Рассмотренные примеры показывают, что выделение концентрированного ЭХП по изобретению по сравнению с известным способом позволяет уменьшить удельный расход тепловой энергии в расчете на 1 кг ЭХП в концентрированном продукте (поток 12) на 16% (от 11,9 до 10,2 МДж/кг). Одновременно обеспечивается устойчивая работа узла выделения концентрированного ЭХП при снижении разделяющей способности первичной ректификационной колонны отделения из реакционной смеси хлористого аллила и метанола, а также упрощается технологическая схема, так как отпадает необходимость в теплообменных аппаратах для конденсации паровых потоков из двух колонн азеотропной ректификации.
1. Способ выделения концентрированного эпихлоргидрина из продуктов эпоксидирования хлористого аллила пероксидом водорода на титансодержащем цеолитном катализаторе в присутствии метанола, включающий отделение из реакционной смеси хлористого аллила и метанола в первичной ректификационной колонне, разделение оставшегося кубового остатка на водный и органический растворы, азеотропную ректификацию водного и органического растворов, возврат отгонов азеотропной ректификации, содержащих смесь из воды, эпихлоргидрина и остатка метанола, отличающийся тем, что возврат отгонов азеотропной ректификации осуществляют в парообразном состоянии в нижнюю часть первичной ректификационной колонны.

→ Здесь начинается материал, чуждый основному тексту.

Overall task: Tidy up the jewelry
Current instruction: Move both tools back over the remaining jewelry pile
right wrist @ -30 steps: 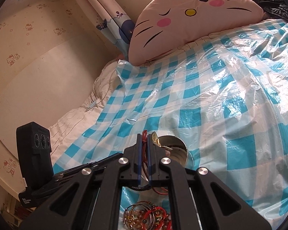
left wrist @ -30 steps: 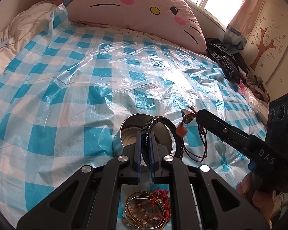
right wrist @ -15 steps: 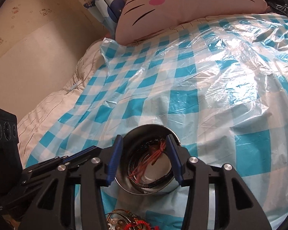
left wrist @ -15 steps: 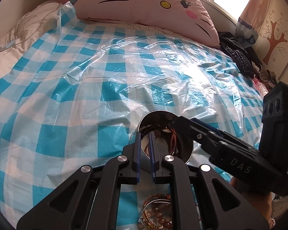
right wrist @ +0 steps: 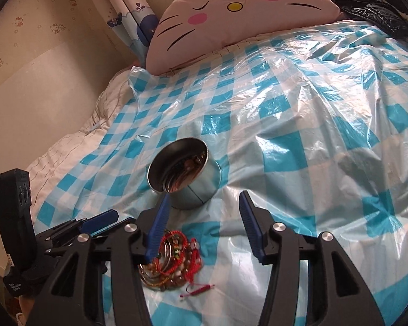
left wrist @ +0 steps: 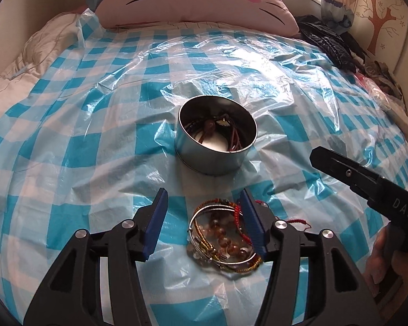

2. Способ по п.1, отличающийся тем, что органический раствор, полученный при разделении оставшегося кубового остатка, перед азеотропной ректификацией промывают водой, взятой в количестве 2-10% от массы органического раствора.
3. Способ по п.2, отличающийся тем, что промывку осуществляют в противоточном жидкостном экстракторе с разделяющей способностью 2-5 теоретических ступеней контакта.